A mere minutes into the game and 21,273 fans buzzing in Bell Centre, Kent Huskins remembers curling around the Flyers’ net and finding a teammate along the boards.
He made the pass. And everything went black.
“I remember making the pass,” Huskins said. “Everything got pretty fuzzy from there.”
Huskins said he was knocked out cold by Ryan White’s elbow. White was suspended five games for the dirty hit, the most games allowed by the NHL without the ability for an appeal from the NHL’s Players Association. (Video of the hit is below)
Huskins, 33, skated in his first practice with the Flyers on Monday since that hit one week ago. He was diagnosed with a concussion, which is automatic if a player loses consciousness - even momentarily. He skated by himself for 20 minutes on Sunday to test his head.

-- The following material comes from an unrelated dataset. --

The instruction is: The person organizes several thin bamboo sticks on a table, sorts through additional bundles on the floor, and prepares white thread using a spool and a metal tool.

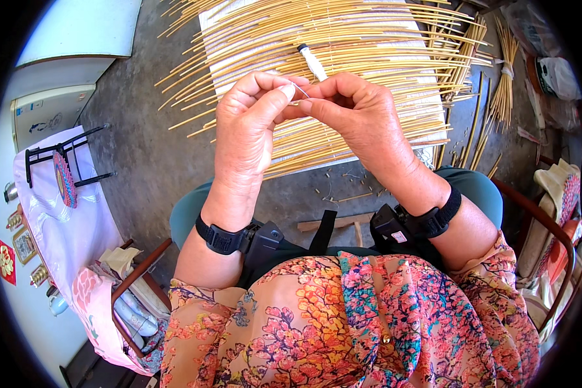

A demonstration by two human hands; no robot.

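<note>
Floral blouse fabric point(317, 310) is seen at six o'clock; toward twelve, a fine pale strand point(302, 90) is pinched between the fingertips of the left hand point(247, 108) and right hand point(361, 113). It could be lost among the sticks point(381, 63) below if either pinch were loosened.

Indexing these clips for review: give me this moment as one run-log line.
left hand: pinching thin strand | right hand: pinching same strand | beneath: sticks | on sticks: white dark-tipped object
</note>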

“I needed some help getting off the ice,” Huskins said. “I feel pretty good. I have no headaches. I felt a little off the last few days. I’ve been lucky. Right away, in the test room, I started to feel with it again.”
This is Huskins’ third diagnosed concussion of his 318-game NHL career. He said he suffered one 10 years ago and another two and a half years ago.
The timing of it couldn’t be worse for Huskins. He was acquired, essentially for free, from Detroit on March 30. The Flyers would have needed to send Detroit a 7th round pick if they made the playoffs or if he signs in Philadelphia before Oct. 1.
Huskins is due to become an unrestricted free agent in July. Given his cost, Huskins was actually a pretty efficient defender during his eight games with the team. He certainly didn’t hurt the Flyers and brought a certain amount of poise to the blue line.
The Flyers have not had any discussions with his agent on a possible extension, Huskins said. With only three games left before a long summer, Huskins would like one more shot to win another contract.
There is a “definite chance” he plays in one of the remaining three games (Tuesday vs. Boston, Thursday vs. the Islanders or Saturday in Ottawa) - but he also needs to walk that concussion tightrope that so many seem to struggle to find balance on.
“As players, you never like missing games,” Huskins said. “It’s disappointing. With this type of injury, you want to wait and see and make sure you take the precautionary measures. There is an urgency to play because that’s what we do. You don’t want to do anything that might jeopardize your long-term health.”